=== WORK REQUEST ===
Only one stretch of the listing below is wanted. Begin at the line that has "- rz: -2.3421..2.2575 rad", stop after the line that has "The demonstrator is", and repeat every line in between exactly.

=== DATA SEGMENT ===
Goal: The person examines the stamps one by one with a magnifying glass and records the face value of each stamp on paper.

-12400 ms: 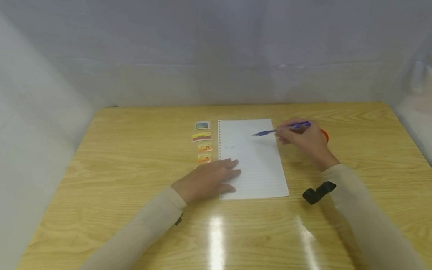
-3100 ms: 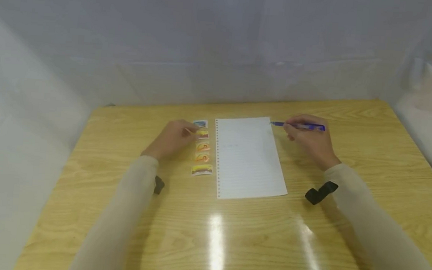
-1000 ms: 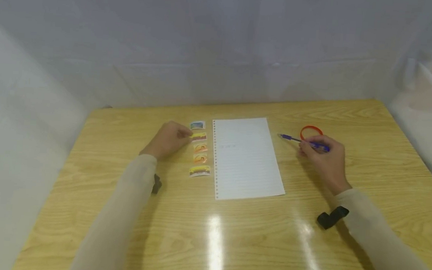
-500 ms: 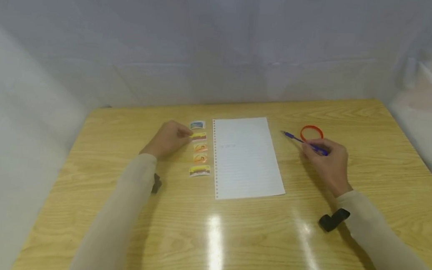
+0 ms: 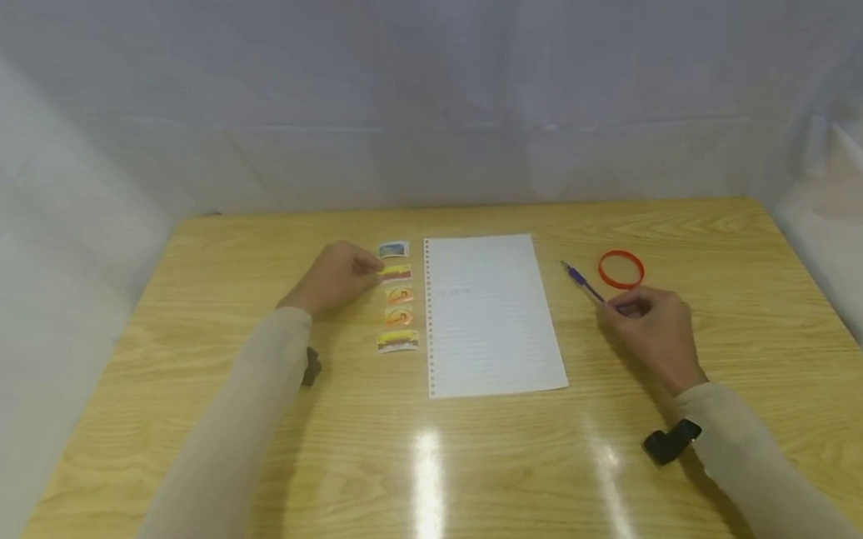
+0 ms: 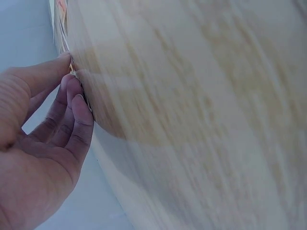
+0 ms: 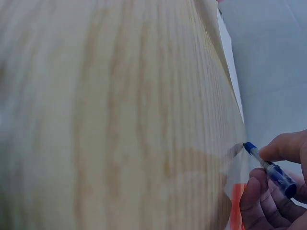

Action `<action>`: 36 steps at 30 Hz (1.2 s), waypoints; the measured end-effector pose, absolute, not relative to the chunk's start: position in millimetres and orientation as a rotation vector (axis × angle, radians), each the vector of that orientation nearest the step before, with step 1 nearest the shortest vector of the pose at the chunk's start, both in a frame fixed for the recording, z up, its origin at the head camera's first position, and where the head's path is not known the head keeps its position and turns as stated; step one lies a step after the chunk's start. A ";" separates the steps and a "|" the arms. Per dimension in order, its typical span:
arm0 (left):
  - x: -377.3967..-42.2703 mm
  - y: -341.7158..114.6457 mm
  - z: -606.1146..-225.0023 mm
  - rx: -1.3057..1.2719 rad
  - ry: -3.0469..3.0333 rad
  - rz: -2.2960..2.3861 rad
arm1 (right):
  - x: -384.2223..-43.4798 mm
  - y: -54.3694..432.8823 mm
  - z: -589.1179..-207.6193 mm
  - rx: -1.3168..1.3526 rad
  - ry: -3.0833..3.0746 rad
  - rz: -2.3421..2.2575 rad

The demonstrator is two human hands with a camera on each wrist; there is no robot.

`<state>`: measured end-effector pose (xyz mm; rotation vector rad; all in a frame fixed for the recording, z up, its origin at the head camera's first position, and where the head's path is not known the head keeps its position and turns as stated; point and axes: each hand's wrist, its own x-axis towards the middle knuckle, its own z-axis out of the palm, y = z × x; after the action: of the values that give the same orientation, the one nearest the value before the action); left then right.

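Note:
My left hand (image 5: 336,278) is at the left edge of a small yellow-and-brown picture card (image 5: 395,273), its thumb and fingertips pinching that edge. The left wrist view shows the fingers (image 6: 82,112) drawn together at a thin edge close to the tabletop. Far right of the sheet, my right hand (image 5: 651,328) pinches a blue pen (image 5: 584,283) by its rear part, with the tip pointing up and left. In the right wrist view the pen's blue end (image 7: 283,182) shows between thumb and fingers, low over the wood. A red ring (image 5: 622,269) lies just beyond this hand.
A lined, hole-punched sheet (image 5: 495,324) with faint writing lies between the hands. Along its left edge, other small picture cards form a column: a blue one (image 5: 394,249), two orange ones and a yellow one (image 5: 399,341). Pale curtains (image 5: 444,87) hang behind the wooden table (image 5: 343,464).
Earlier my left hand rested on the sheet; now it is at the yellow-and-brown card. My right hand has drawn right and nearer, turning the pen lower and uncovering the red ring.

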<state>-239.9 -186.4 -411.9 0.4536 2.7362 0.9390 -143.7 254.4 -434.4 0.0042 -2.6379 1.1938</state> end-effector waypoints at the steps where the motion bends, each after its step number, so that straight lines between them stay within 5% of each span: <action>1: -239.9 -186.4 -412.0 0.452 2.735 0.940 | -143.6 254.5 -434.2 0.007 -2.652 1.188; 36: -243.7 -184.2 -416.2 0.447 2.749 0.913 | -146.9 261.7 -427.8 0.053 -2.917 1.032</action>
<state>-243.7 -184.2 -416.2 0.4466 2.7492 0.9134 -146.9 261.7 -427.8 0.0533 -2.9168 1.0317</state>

=== COMPLETED TASK ===
  - rz: -2.3421..2.2575 rad

The demonstrator is two human hands with a camera on each wrist; there is no robot.

The exercise requires nothing more.